There can be no dispute that criminal intent is a necessary element of the crime for which defendant stands convicted. Under Section 560.175 RSMo 1969, the intent required a showing that the defendant operated the Cadillac knowing he did not have the owner’s permission. State v. Ransom, 500 S.W.2d 585, 587 [1] (Mo.App.1973); State v. McLarty, 414 S.W.2d 315, 318 [5] (Mo.1967). The intent here, as in many other crimes, may be shown by circumstantial evidence. State v. Crawley, 501 S.W.2d 31, 32 [2] (Mo.1973). As the court said in State v. Ransom, supra, at l.c. 588 [3]:

“ * * * we hold that the exclusive and unsatisfactorily unexplained possession of property proven to have been recently stolen permits an inference that the possessor is the thief or that he has knowledge of the theft. * * * [5] In the case before us, * * * appellant was driving a car stolen less than two hours before appellant’s arrest. From these facts, the jury could, and did, infer that appellant knew he did not have the owner’s permission to operate the vehicle. # * * it

See also: State v. Goodman, 531 S.W.2d 777, 778 [2] (Mo.App.1975).

The trier of the facts, here the trial court, could draw the inference of criminal intent from the facts and circumstances shown by the state.

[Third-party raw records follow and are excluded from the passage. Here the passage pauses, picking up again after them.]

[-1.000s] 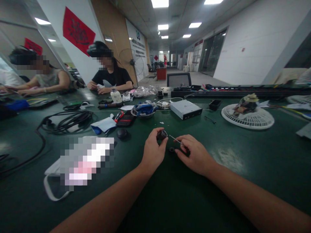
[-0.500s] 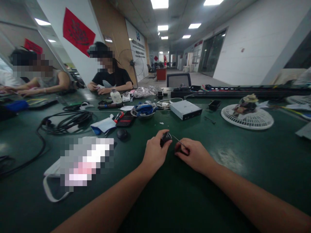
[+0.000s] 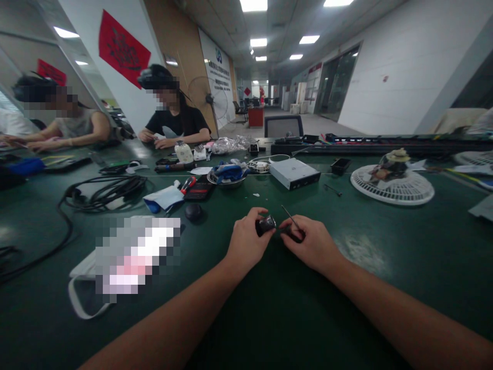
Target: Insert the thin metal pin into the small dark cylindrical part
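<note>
While my left hand [image 3: 246,240] pinches the cylinder [image 3: 266,224], its rim faces right, uncovered.
Beside it, my right hand [image 3: 313,240] grips a rod [image 3: 289,216], tipped up perhaps to free fingertips whose hold I cannot tell.

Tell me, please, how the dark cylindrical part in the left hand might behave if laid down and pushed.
The dark cylindrical part would probably roll on its side, given its round wall. It seems stiff: no dent shows where the left hand grips it.
</note>
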Motion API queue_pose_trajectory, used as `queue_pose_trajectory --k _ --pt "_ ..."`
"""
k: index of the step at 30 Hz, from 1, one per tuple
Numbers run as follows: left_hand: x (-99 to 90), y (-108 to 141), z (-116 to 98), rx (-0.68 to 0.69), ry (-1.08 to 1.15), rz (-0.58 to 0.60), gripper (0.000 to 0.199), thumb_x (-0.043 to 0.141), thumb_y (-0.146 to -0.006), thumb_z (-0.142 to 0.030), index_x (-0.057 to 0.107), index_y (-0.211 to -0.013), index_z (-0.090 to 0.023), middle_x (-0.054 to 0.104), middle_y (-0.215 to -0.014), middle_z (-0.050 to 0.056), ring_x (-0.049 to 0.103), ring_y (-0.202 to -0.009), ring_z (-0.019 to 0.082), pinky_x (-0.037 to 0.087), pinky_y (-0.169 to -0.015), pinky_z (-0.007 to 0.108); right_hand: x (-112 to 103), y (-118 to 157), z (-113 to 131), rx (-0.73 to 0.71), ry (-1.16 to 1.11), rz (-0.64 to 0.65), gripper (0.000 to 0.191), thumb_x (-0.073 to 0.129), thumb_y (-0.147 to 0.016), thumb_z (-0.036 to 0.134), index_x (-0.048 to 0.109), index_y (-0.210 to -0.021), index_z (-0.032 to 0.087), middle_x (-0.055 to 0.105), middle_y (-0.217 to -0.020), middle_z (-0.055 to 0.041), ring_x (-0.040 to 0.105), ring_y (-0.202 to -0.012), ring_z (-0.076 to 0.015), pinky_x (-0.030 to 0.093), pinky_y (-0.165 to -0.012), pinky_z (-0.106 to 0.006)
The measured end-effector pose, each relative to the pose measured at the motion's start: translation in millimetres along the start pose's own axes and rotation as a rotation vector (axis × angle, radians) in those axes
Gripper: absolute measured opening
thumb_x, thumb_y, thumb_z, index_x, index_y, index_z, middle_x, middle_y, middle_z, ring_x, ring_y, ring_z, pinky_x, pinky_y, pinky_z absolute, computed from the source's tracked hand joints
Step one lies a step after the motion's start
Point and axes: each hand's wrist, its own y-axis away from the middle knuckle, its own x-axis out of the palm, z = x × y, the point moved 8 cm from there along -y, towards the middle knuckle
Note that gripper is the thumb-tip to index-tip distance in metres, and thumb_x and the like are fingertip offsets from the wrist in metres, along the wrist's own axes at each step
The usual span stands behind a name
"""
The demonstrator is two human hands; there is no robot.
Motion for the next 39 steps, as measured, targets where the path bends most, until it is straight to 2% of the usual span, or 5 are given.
queue_pose_trajectory --k 6,13,17,22,39 --pt "3.1 0.9 -7.8 0.048 -0.026 0.065 0.029 0.073 -0.077 -0.019 0.064 -0.104 -0.025 0.073 -0.103 0.002 0.068 -0.095 0.023 0.053 -0.084 0.037 -2.4 -0.8 -1.4 -0.002 -0.052 -0.032 0.039 0.062 -0.079 0.009 0.029 -0.063 0.024 0.067 -0.086 -0.002 0.068 -0.092 -0.0188 0.05 -0.076 -0.031" --pt "4.5 0.9 -9.3 0.07 -0.042 0.093 0.028 0.072 -0.077 -0.018 0.065 -0.104 -0.025 0.072 -0.101 0.002 0.067 -0.095 0.023 0.052 -0.085 0.038 -4.2 -0.3 -5.8 0.061 -0.06 -0.049 0.042 0.068 -0.079 0.016 0.03 -0.063 0.024 0.069 -0.084 -0.0026 0.069 -0.09 -0.0206 0.049 -0.071 -0.032" --pt "4.2 0.7 -11.8 0.076 -0.044 0.102 0.027 0.071 -0.078 -0.02 0.065 -0.104 -0.026 0.072 -0.102 0.001 0.067 -0.096 0.023 0.051 -0.085 0.038 -5.3 0.1 -7.5 0.094 -0.02 -0.054 0.04 0.06 -0.086 0.017 0.029 -0.063 0.025 0.073 -0.088 -0.005 0.071 -0.091 -0.0217 0.047 -0.067 -0.032" --pt "3.5 1.6 -12.5 0.059 -0.032 0.105 0.027 0.073 -0.078 -0.023 0.066 -0.103 -0.027 0.073 -0.101 0.0 0.067 -0.096 0.023 0.05 -0.086 0.039 -8.1 -0.4 -5.9 0.064 -0.071 -0.09 0.037 0.056 -0.087 0.013 0.029 -0.064 0.024 0.072 -0.095 -0.0068 0.069 -0.103 -0.0223 0.05 -0.078 -0.033" --pt "5.3 5.8 -29.2 0.208 -0.044 0.156 0.025 0.074 -0.079 -0.019 0.066 -0.102 -0.027 0.071 -0.098 -0.002 0.062 -0.096 0.022 0.044 -0.092 0.042 -10.4 -1.2 -9.8 0.078 -0.129 -0.105 0.044 0.068 -0.079 0.014 0.028 -0.063 0.024 0.063 -0.086 -0.0021 0.062 -0.084 -0.018 0.046 -0.074 -0.032"
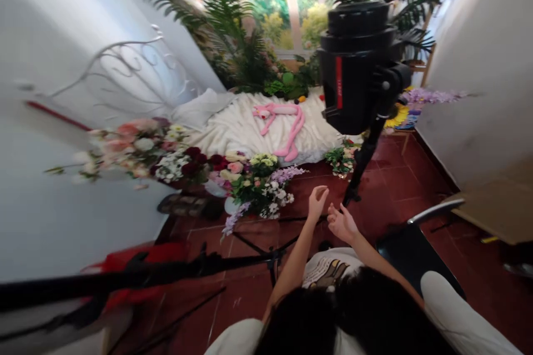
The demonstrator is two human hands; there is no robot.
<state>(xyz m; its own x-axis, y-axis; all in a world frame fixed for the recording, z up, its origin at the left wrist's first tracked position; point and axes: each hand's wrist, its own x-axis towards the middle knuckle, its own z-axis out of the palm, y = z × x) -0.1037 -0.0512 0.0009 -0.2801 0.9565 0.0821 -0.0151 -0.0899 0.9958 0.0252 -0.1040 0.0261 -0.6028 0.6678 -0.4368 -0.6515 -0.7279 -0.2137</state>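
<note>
My left hand (317, 203) is raised in front of my body, fingers bent forward with a gap between them and the thumb. Beside it, slightly lower, my right hand (342, 224) is turned palm inward with its fingers loosely curled and apart. Nothing shows in either hand, and the two do not touch. Closest to the right hand is the thin black stand (358, 172) that carries a big black studio light (358, 64) with a red stripe. Past my hands, a pink plush toy (283, 113) with long limbs lies on a cream blanket (233, 127).
Bunches of artificial flowers (258, 183) line the blanket's front edge. A white metal headboard (125, 66) rises at left, palm fronds (220, 5) behind. Another black stand (166, 269) crosses low on the left near red cloth (141, 258). A dark chair (416, 255) is on my right.
</note>
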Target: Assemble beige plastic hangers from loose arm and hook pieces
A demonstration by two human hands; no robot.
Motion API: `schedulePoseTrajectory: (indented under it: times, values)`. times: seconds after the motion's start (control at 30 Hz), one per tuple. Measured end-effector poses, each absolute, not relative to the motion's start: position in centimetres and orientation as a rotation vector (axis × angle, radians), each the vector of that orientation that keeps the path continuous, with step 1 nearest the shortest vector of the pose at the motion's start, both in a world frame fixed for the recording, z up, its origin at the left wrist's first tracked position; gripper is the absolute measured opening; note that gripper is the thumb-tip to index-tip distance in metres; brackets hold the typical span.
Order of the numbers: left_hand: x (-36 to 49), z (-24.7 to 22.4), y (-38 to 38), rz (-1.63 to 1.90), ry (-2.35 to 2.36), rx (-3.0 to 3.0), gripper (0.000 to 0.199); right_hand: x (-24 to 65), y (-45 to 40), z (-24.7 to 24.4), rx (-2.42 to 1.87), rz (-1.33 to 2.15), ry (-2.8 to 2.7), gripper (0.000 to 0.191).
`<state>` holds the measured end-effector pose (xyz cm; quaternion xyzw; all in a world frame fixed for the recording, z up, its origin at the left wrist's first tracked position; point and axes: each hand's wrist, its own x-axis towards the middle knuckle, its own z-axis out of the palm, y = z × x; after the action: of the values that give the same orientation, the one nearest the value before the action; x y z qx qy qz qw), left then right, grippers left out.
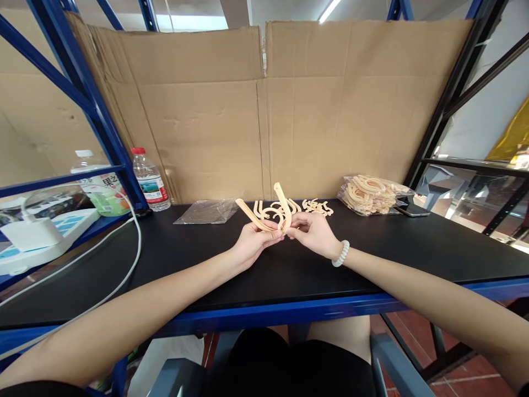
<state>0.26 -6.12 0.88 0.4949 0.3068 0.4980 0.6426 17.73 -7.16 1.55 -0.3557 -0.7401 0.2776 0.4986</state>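
Above the black tabletop, my left hand (257,241) pinches a curved pale wooden piece (253,214) that points up and to the left. My right hand (312,234) grips a second curved wooden piece (282,203), which stands more upright. The lower ends of both pieces meet between my fingertips, and my two hands nearly touch. Whether the ends are joined cannot be made out. Just behind my hands lie several loose curved wooden pieces (296,206), partly hidden. A pile of small wooden pieces (317,207) is right of them.
A clear plastic bag (207,211) lies flat at the back left of the black table (397,248). A filled bag of wooden pieces (367,195) rests at the back right beside a dark phone (413,209). Bottles (151,184), a power strip (53,242) and a white cable (138,242) are left.
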Motion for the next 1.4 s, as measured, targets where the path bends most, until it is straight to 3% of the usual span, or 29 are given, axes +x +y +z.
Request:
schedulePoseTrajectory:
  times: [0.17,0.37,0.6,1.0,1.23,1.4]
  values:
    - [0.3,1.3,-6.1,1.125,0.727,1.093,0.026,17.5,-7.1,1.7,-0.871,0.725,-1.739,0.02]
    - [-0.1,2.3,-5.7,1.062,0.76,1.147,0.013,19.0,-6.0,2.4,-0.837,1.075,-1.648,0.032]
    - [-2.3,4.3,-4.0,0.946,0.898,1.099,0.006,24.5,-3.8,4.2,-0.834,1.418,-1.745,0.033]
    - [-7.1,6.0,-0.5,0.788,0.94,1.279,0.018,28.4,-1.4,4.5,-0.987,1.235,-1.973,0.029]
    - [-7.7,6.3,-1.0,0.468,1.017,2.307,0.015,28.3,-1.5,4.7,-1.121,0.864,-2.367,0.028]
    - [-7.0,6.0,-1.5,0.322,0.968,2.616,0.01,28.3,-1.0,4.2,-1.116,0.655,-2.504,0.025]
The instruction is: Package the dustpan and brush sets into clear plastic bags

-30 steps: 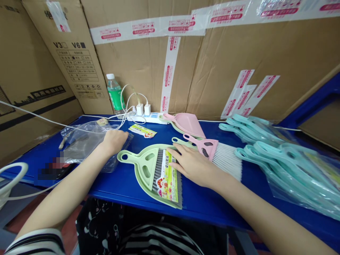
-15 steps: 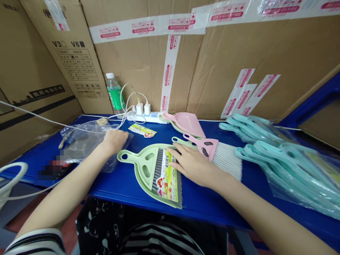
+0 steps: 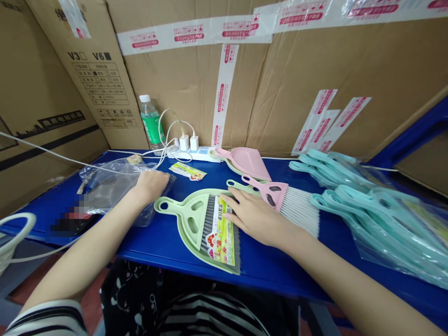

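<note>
Two bare hands are reaching over a blue surface (image 3: 168,249). The right hand (image 3: 257,212) is resting, fingers slightly spread, on one printed card (image 3: 224,233). That card is lying across the bristles of one green brush (image 3: 198,217), which is sitting in one green dustpan (image 3: 185,235) near the front edge. The left hand (image 3: 150,186) is lying on a clear plastic bag (image 3: 112,191), its fingers curling under — whether they are pinching the plastic cannot be told.

One pink brush (image 3: 283,193) is overlapping a second green handle (image 3: 245,188) beyond the right hand; behind, one pink dustpan (image 3: 248,163) is covering most of another green one. A second card (image 3: 188,171) is lying loose. To the right, two piles of turquoise handled pieces, one farther (image 3: 332,168) and one nearer (image 3: 371,219), are lying in clear wrapping.

Taped cardboard (image 3: 182,84) is walling the back, a printed carton (image 3: 115,88) standing at left. One green-labelled bottle (image 3: 151,123) is standing beside a power strip (image 3: 206,154) with two white chargers (image 3: 184,143). A white cable (image 3: 59,151) is trailing across the bag — and the right hand is hiding part of the second green handle.
</note>
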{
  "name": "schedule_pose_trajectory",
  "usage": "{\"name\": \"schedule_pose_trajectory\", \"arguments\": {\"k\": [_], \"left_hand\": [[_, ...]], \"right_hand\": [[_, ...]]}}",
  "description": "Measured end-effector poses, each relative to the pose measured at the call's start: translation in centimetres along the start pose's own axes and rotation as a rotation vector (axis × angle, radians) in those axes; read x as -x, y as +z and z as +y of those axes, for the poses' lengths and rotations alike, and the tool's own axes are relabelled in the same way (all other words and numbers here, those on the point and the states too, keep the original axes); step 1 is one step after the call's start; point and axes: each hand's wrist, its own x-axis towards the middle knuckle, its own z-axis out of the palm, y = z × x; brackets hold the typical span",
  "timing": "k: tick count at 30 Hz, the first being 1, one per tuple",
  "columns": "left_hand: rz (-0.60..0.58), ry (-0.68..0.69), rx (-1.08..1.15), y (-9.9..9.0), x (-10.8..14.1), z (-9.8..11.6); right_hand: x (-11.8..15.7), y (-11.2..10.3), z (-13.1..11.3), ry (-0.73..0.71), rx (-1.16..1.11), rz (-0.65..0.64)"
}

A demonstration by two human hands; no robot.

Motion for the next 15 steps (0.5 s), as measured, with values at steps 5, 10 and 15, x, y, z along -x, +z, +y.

*511The defendant here attempted to “explain” his possession of the stolen Cadillac through the testimony of Rosemary Middleton and Defendant’s Exhibit No. 8. In State v. Ransom, supra, at l.c. 588 [5], the court said,

“ * * * The jury (here, trial court) could also choose to disbelieve, as they apparently did, the defense witness who claimed he saw a Mr. Howard give appellant keys and papers to the car just before the arrest.” (Statement in parenthesis supplied)

It is equally obvious in the case at bar that the trial court did not believe the explanation proffered through the Middleton testimony. Under this state of the record, the defendant’s possession of the stolen car “stands unexplained”. State v. Goodman, supra, at l.c. 778. See also: State v. Benfield, 522 S.W.2d 830, 833 [5] (Mo.App.1975). The defendant’s criminal intent was supported by the evidence and the court did not err in failing to sustain the motion for acquittal.

The two authorities relied upon by defendant on this point are inapposite.

The judgment is affirmed.

All concur.

. The search conducted by a police technician disclosed that the car contained approximately 150 grams of marihuana. The defendant was charged with the crime of its possession, as above noted, but was acquitted by the trial court of the charge, and therefore the constitutionality of the search of the interior of the car is not involved in this appeal.